# 40+ Block Cheese Extravaganza



## SmokinVOLfan (Mar 27, 2018)

So Publix had a sale on Cabot cheese last week. BOGO...which each block came to around $2.15(which is good for here in East TN). Figured while the weather was still a little cooler I would try to get in one last cheese smoke and stockpile it up before it got warm. Had a few other random blocks I threw in as well.

Cheddar, Monterey Jack, Colby Jack, Vermont Extra Sharp(white + yellow), Seriously Sharp, Pepper Jack, Hot Habanero, Legacy Collection Alpine, Legacy Collection White Oak, and Legacy Collection Farmhouse Reserve. 40 total blocks

Threw in 4 blocks of cream cheese and 2 sticks of Kerrygold Irish Butter too.

Fired up the AMNPS loaded up with apple pellets and put it in my MES40. Never turned the smoker on. It was in the 50's and slightly windy outside. The temps stayed between 65-85 the whole time. I had to run to the store(was out of beer) and when I came back it was up to 94. I quickly opened the door and cooled it down threw a pan of ice in there. Did 3 hours of smoke on the cheese/butter.

Pulled everything out of the smoker and let it sit on my counter for a couple of hours. I lost one block of cheddar. When it got up in the 90's got a little gooey. Cheese did sweat some. Probably should have paid more attention and threw the pan of ice in earlier. But I covered it loosely in saran wrap and let it rest in the beer fridge over night still on the racks.

When I got home from work last night I pulled it from the fridge and wiped off any excess moisture on the blocks with a paper towel. Vac sealed and labeled all of it and tossed it back in the beer fridge for a good rest(3-4 weeks if I can make it). I just opened up some cheddar and hot habanero I did 3 weeks ago and it was amazing.

The cream cheese did surprisingly well. I plan to use it in my buffalo chicken dip. The butter on the other hand was hard to keep under control due to the high temps. It probably only got an hour of smoke because it was getting so soft and I couldn't keep the temp low enough to get enough smoke on it.

All in all was a good cheese smoke. Will try to keep the temps lower next time. Hopefully I got enough to last me through the spring and summer months!

Thanks for looking!


----------



## gmc2003 (Mar 27, 2018)

Man that's allot of cheese.
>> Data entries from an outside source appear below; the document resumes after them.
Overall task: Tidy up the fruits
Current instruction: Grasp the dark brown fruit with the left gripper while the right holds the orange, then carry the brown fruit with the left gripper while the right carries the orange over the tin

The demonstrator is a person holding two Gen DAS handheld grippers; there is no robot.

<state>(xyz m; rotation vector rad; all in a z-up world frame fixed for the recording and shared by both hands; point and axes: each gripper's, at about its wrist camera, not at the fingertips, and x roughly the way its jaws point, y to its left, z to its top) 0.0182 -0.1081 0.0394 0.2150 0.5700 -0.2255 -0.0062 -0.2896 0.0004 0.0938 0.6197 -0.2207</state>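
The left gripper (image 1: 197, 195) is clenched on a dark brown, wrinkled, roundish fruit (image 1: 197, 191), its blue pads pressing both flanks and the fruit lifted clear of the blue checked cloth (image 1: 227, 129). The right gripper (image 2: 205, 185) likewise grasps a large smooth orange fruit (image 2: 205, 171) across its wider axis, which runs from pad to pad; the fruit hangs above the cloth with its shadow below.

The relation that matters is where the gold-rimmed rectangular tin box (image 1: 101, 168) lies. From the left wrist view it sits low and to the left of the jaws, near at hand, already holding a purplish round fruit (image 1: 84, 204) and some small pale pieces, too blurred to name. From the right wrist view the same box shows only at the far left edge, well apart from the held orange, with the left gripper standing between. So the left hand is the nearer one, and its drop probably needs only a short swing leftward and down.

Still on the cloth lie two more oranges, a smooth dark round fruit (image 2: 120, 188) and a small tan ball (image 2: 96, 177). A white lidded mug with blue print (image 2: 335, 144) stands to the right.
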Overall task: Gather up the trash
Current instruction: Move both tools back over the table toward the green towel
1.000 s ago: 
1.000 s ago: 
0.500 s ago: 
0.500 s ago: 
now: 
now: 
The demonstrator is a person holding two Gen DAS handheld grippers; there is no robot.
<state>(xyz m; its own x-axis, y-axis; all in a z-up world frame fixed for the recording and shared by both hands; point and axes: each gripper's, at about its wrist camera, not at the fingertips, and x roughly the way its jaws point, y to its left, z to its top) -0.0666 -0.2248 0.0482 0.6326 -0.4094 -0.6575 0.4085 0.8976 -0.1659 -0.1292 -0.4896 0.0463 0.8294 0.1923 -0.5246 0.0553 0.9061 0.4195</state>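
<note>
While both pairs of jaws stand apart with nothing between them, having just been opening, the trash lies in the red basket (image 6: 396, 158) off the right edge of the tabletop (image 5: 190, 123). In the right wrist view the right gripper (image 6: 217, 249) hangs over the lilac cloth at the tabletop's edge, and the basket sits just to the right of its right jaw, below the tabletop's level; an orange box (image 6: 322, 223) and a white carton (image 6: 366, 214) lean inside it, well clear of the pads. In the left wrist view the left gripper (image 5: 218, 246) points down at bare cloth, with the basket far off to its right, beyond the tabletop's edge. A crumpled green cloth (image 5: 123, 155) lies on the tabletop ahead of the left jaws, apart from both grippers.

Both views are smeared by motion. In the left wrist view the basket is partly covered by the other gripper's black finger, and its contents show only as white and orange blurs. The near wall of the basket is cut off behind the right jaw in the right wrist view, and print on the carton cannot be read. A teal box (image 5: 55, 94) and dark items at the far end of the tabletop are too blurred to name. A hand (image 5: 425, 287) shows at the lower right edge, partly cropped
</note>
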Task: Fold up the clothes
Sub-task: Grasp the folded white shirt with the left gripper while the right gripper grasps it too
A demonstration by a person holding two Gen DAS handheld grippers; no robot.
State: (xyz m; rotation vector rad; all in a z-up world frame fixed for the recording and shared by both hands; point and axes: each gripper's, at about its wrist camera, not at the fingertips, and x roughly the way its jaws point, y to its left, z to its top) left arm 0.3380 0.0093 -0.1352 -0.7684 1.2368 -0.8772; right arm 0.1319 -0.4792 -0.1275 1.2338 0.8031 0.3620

You got a nice color on it also. You may want to try a frozen soda bottle filled with water or something similar instead of straight up ice. It won't produce as much moisture.

Point for sure.

Chris


----------



## oddegan (Mar 27, 2018)

I like how you have it all piled up on the counter like the grown up version of the Halloween haul review. Nice!


----------



## hillbillyrkstr (Mar 27, 2018)

Great looking color on that cheese!

Was that a cheese jenga tower?!?!? Lmao!

Fine job!

Scott


----------



## BandCollector (Mar 27, 2018)

I really like the picture of "The Tower of Cheese"

John


----------



## DrewJ (Mar 27, 2018)

Looks good!


----------



## Bearcarver (Mar 27, 2018)

Wow!!:)
Boy are you loaded for Bear!!
Actually Cheese makes Great Bear-Bait!!
Like.

Bear


----------



## idahopz (Mar 27, 2018)

Nicely done!


----------



## SmokinVOLfan (Mar 27, 2018)

oddegan said:


> I like how you have it all piled up on the counter like the grown up version of the Halloween haul review. Nice!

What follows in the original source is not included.